There is something almost magical about a rainy morning when you have nowhere to go. There is peace, an ancient sort of quiet, that descends upon my soul when I sit in the morning and just listen to the rain fall and splash against the side of the house. It stirs me. Inspires me. Makes me long for a pen or my computer or anything that can be used to put words on paper.
The other day was one such day. My big kids were awake but playing happily in the basement, my littlest was still asleep, my husband was getting ready for the day, and I found myself sitting in a dimly lit room, wrapped in a blanket, longing to write.

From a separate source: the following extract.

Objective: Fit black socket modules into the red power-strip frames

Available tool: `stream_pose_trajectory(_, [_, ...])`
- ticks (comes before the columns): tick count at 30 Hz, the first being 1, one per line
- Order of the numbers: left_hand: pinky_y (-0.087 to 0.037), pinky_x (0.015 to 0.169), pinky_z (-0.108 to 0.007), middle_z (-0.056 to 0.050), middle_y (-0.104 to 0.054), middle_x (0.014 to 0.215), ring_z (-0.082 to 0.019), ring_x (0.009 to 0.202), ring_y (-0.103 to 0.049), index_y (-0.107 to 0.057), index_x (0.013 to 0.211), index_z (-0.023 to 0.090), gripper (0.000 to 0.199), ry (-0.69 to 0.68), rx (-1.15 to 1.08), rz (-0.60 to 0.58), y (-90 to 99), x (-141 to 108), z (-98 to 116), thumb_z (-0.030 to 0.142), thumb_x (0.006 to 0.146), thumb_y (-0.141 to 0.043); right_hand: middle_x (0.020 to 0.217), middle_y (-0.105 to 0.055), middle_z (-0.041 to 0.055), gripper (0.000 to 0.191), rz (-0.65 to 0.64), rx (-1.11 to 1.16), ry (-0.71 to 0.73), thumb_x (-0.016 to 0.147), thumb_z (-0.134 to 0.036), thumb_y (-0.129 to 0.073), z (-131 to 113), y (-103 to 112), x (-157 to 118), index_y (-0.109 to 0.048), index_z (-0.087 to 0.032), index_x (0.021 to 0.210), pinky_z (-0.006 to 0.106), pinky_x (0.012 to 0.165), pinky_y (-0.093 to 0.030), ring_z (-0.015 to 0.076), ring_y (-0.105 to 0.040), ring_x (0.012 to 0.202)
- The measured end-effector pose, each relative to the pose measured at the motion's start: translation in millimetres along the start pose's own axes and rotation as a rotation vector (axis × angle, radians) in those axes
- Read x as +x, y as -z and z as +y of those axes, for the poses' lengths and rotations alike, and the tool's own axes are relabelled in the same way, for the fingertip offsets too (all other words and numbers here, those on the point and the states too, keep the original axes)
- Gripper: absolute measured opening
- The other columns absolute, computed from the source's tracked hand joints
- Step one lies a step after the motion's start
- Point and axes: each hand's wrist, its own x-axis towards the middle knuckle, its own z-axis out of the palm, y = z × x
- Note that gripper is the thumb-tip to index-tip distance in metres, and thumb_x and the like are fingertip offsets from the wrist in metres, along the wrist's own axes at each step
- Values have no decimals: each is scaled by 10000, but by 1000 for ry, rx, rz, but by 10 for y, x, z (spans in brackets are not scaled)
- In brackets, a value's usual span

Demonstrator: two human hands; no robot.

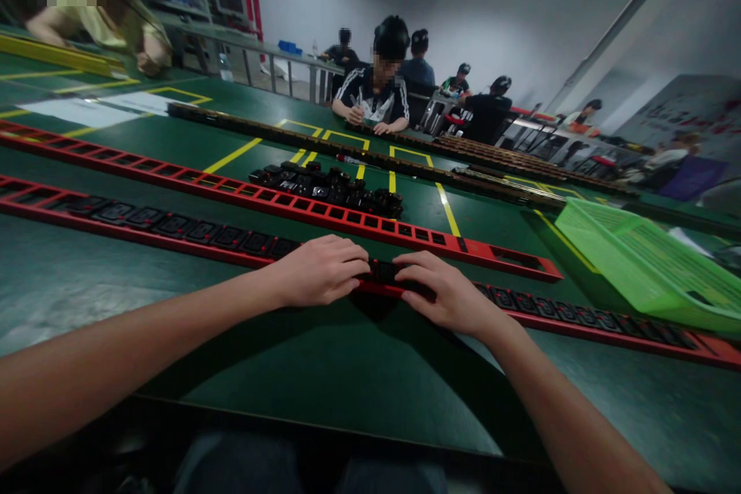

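A long red slotted rail (202,251) crosses the table in front of me, with black socket-like modules (200,231) seated along it. My left hand (324,270) bends over the rail, fingers together at its top and near side. Right of it, my right hand (443,289) grips the same rail, fingertips on the top and thumb at the near edge. One black module (384,270) shows between the two sets of fingertips. Whatever lies beneath my fingers is hidden. Behind this rail lies a second red rail (370,228) with open slots.
Loose black modules (329,187) are heaped beyond the second rail. A green plastic basket (642,262) stands at right. Dark long strips (278,140) and white papers (86,112) lie farther back. A person (376,93) works across the table; another person's arm (153,54) rests at upper left.
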Motion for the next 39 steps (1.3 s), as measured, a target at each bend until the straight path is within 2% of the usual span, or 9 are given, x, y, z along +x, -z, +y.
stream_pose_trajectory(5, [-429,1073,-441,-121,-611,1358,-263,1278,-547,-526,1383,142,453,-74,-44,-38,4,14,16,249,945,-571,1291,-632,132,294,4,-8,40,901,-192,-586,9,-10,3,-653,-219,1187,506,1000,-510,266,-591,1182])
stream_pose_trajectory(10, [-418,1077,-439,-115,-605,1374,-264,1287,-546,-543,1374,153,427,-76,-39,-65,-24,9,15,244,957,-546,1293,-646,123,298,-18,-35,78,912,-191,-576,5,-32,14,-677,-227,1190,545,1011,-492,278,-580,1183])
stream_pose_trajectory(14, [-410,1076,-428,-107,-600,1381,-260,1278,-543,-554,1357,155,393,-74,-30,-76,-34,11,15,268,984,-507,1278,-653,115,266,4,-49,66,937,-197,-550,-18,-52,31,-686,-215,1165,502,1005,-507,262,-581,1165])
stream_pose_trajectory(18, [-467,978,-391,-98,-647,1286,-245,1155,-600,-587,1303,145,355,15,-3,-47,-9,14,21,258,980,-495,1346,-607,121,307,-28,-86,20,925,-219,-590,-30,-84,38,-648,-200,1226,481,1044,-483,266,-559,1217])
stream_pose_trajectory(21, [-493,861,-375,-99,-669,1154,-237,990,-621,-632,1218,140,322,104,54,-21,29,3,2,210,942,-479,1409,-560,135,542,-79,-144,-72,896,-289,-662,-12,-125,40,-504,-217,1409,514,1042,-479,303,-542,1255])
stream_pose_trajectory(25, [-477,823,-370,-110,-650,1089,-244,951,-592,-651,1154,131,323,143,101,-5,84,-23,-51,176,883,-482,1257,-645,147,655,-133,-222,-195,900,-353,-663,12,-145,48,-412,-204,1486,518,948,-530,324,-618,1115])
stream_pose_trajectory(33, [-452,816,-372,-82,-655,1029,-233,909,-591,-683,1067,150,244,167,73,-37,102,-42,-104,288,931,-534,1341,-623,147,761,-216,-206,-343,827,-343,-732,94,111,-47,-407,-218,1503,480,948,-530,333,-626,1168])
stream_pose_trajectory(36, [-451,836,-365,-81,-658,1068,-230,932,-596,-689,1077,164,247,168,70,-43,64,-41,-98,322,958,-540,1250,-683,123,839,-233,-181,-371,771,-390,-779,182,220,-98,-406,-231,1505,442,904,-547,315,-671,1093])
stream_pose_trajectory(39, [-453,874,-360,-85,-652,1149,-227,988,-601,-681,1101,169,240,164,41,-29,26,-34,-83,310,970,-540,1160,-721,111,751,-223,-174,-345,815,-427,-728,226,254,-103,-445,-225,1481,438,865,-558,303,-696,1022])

I write every morning. Something. But lately, that writing time has morphed into “platform building time.” I write, yes, but not for me. Not really. And as I sat there listening to the rain I wondered when that changed? When did I stop simply sharing what was on my heart? When did fear and nerves start keeping me quiet?
It’s a funny question really, because when has fear not worked to keep me silent?!? Imposter syndrome is real, friends! And fear is a constant bedfellow for me. I know what it’s like to have something to say but to not be able to say it because, honestly, who am I to enter into that place? Who do I think I am to presume to share my opinion? There are so many smarter, more educated, more eloquent people out there saying deep and meaningful things, how could I possibly think I have anything to add? I find myself waiting for contracts to come through, for just one more article to be published, one more credential to add to my list before I jump in. Yet the weight of my own thoughts, unshared, has kept me up at night. The sense that I am being nudged, or possibly beckoned, into a bigger world of theological discussion is terrifying, and yet the knowledge that it is my God who is leading me is safer than I can begin to describe.
Here’s the deal, dear friends, if God calls you to speak, you should probably do it. The world of theology is so big, and yes, scary. And it may be largely populated with men. And there is a strong chance that someone, one day, will disagree with what I have to say (and for this non-confrontational introvert that is less than appealing). And I am not as well-spoken or as influential as other women. I’m surely not as well-read or well-versed in all that is going on today. And right now I don’t even know what to say. But this is me, slipping into the room and grabbing a seat on the edges. No, scratch that. I don’t need to sneak. I’m walking in. Head held high.
I have thoughts and opinions and convictions. I read and study scripture and have things to share. And you probably do too. And the church doesn’t need more women like me, sitting around waiting for someone to tell us it’s ok to join the conversation. We need to jump in. To dig deep into the harder topics. To be brave and honest and open and vulnerable. And not just because the church and world need us to, but because being a part of the conversation is who we were created to be. Staying silent is not an option when you are an image-bearer because image bearers were created to relationships; for discussion, for thought, for sharing. And for grace, and love, and truth.
So that’s what I am going to do. To try to do, at least. To be honest with my thoughts. To invite others to join me as we dig into the word and figure out what our place is in all of this. I don’t want to be another clanging gong or crashing cymbal. I want to speak with love because Paul was right, without love every thought and opinion becomes just another noise in a landscape already cluttered with dissonance and discord. So I’ll do everything within my power to be a voice of love and grace, as I’ve always tried to be, but perhaps with a bit more courage thrown in there for good measure. Feel free to chime in too. Send me your questions or your thoughts because I really want to know. Whatever you do though, just know you’re welcome here too.
I’m not sure that there is anything new or noteworthy in this post. But oh my goodness, did it feel good to write.